— Your assignment —
The listing below should be written out again word for word, please.

— Stored data —
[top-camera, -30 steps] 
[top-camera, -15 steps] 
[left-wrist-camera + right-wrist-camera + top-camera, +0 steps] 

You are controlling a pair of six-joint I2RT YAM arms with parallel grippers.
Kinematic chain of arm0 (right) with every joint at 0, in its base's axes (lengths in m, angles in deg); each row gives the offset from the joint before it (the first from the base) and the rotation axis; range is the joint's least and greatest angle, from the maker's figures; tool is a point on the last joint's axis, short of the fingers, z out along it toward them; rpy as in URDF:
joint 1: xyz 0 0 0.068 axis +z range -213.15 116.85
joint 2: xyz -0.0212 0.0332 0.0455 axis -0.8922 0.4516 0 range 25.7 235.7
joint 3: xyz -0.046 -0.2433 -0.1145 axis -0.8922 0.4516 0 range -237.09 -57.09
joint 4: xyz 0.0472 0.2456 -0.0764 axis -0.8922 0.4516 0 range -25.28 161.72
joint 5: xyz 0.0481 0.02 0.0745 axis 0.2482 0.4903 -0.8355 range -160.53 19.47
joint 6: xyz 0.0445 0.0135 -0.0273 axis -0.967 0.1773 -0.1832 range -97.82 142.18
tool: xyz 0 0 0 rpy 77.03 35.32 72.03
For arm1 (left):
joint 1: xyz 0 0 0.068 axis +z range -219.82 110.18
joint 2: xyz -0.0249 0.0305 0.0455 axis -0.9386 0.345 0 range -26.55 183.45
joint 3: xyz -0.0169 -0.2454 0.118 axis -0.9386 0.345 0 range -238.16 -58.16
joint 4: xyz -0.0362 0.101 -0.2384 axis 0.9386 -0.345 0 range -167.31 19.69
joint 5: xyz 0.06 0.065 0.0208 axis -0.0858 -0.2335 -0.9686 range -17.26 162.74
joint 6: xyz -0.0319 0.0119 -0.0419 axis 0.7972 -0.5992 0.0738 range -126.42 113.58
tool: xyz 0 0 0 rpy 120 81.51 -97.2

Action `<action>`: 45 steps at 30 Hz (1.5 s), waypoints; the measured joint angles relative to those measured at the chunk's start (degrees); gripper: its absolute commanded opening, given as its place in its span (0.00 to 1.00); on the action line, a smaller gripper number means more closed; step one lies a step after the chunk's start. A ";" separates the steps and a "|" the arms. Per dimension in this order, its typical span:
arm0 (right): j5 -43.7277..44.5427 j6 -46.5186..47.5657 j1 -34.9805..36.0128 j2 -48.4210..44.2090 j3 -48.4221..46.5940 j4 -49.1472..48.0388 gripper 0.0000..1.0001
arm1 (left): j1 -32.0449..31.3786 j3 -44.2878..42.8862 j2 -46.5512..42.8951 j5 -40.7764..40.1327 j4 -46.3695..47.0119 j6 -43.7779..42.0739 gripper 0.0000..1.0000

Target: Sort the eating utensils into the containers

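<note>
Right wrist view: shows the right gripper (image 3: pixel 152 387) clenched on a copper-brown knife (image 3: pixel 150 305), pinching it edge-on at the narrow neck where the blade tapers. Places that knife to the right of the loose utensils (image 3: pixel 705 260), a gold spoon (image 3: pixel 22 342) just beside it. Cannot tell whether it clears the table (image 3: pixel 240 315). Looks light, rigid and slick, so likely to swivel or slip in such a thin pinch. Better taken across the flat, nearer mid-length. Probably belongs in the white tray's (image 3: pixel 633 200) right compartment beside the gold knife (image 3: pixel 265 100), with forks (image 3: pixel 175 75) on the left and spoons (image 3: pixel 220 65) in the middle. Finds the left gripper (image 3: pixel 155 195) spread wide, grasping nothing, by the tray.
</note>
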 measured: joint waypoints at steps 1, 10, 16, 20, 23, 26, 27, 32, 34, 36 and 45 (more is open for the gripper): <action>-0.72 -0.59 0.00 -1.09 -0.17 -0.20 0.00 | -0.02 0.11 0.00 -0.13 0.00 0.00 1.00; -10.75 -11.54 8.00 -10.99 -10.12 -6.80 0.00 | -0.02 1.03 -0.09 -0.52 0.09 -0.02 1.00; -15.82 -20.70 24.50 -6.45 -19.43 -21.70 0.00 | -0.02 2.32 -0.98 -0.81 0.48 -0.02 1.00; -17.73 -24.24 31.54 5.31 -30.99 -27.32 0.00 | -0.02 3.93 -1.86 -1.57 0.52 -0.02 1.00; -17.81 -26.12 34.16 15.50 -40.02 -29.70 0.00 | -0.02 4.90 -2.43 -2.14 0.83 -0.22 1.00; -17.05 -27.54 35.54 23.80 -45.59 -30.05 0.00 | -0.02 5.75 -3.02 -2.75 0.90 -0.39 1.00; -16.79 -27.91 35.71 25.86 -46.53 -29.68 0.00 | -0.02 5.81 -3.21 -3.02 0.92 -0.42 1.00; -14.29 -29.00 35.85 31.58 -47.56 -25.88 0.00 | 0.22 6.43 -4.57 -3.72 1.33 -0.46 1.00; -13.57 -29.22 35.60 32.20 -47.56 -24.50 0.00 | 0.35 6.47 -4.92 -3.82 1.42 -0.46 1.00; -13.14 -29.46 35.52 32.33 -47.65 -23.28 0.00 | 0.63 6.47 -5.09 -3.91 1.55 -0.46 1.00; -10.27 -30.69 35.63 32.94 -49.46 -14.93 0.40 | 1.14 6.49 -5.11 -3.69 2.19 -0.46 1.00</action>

— Output —
[top-camera, -30 steps] 
[top-camera, -15 steps] 
[left-wrist-camera + right-wrist-camera + top-camera, +0 steps] 

You are controlling a pair of six-joint I2RT YAM arms with parallel grippers.
Kinematic chain of arm0 (right) with every joint at 0, in its base's axes (lengths in m, angles in deg); each row gives the offset from the joint before it (the first from the base) and the rotation axis; range is the joint's least and greatest angle, from the maker's figures; tool is a point on the last joint's axis, short of the fingers, z out along it toward them; rpy as in URDF:
joint 1: xyz 0 0 0.068 axis +z range -213.15 116.85
joint 2: xyz -0.0212 0.0332 0.0455 axis -0.8922 0.4516 0 range 25.7 235.7
joint 3: xyz -0.046 -0.2433 -0.1145 axis -0.8922 0.4516 0 range -237.09 -57.09
joint 4: xyz 0.0472 0.2456 -0.0764 axis -0.8922 0.4516 0 range -25.28 161.72
joint 5: xyz 0.0481 0.02 0.0745 axis 0.2482 0.4903 -0.8355 range -160.53 19.47
joint 6: xyz 0.0445 0.0135 -0.0273 axis -0.967 0.1773 -0.1832 range -97.82 142.18
tool: xyz 0 0 0 rpy 77.03 35.32 72.03
For arm1 (left):
joint 1: xyz 0 0 0.068 axis +z range -219.82 110.18
joint 2: xyz -0.0249 0.0305 0.0455 axis -0.9386 0.345 0 range -26.55 183.45
joint 3: xyz -0.0169 -0.2454 0.118 axis -0.9386 0.345 0 range -238.16 -58.16
joint 4: xyz -0.0362 0.101 -0.2384 axis 0.9386 -0.345 0 range -167.31 19.69
joint 5: xyz 0.06 0.065 0.0208 axis -0.0858 -0.2335 -0.9686 range -17.26 162.74
joint 6: xyz -0.0319 0.0119 -0.0419 axis 0.7972 -0.5992 0.0738 range -126.42 113.58
tool: xyz 0 0 0 rpy 120 81.51 -97.2

Action `<action>`: 45 steps at 30 Hz (1.5 s), waypoints; the measured joint angles relative to those measured at the chunk's start (degrees); gripper: its absolute commanded opening, given as its place in its span (0.00 to 1.00); on the action line, a smaller gripper number means more closed; step one lies a step after the chunk's start. A ";" separates the steps and a "|" the arms. Per dimension in this order, its typical span:
arm0 (right): j5 -43.7277..44.5427 j6 -46.5186..47.5657 j1 -34.9805..36.0128 j2 -48.4210..44.2090 j3 -48.4221..46.5940 j4 -49.1472..48.0388 gripper 0.0000..1.0001
arm1 (left): j1 -32.0449..31.3786 j3 -44.2878..42.8862 j2 -46.5512..42.8951 j5 -40.7764..40.1327 j4 -46.3695..47.0119 j6 -43.7779..42.0739 gripper 0.0000..1.0000

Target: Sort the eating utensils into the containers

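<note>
Right wrist view: shows the right gripper (image 3: pixel 152 387) clenched on a copper-brown knife (image 3: pixel 150 305), pinching it edge-on at the narrow neck where the blade tapers. Places that knife to the right of the loose utensils (image 3: pixel 705 260), a gold spoon (image 3: pixel 22 342) just beside it. Cannot tell whether it clears the table (image 3: pixel 240 315). Looks light, rigid and slick, so likely to swivel or slip in such a thin pinch. Better taken across the flat, nearer mid-length. Probably belongs in the white tray's (image 3: pixel 633 200) right compartment beside the gold knife (image 3: pixel 265 100), with forks (image 3: pixel 175 75) on the left and spoons (image 3: pixel 220 65) in the middle. Finds the left gripper (image 3: pixel 155 195) spread wide, grasping nothing, by the tray.
</note>
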 measured: joint waypoints at steps 1, 10, 16, 20, 23, 26, 27, 32, 34, 36 and 45 (more is open for the gripper): <action>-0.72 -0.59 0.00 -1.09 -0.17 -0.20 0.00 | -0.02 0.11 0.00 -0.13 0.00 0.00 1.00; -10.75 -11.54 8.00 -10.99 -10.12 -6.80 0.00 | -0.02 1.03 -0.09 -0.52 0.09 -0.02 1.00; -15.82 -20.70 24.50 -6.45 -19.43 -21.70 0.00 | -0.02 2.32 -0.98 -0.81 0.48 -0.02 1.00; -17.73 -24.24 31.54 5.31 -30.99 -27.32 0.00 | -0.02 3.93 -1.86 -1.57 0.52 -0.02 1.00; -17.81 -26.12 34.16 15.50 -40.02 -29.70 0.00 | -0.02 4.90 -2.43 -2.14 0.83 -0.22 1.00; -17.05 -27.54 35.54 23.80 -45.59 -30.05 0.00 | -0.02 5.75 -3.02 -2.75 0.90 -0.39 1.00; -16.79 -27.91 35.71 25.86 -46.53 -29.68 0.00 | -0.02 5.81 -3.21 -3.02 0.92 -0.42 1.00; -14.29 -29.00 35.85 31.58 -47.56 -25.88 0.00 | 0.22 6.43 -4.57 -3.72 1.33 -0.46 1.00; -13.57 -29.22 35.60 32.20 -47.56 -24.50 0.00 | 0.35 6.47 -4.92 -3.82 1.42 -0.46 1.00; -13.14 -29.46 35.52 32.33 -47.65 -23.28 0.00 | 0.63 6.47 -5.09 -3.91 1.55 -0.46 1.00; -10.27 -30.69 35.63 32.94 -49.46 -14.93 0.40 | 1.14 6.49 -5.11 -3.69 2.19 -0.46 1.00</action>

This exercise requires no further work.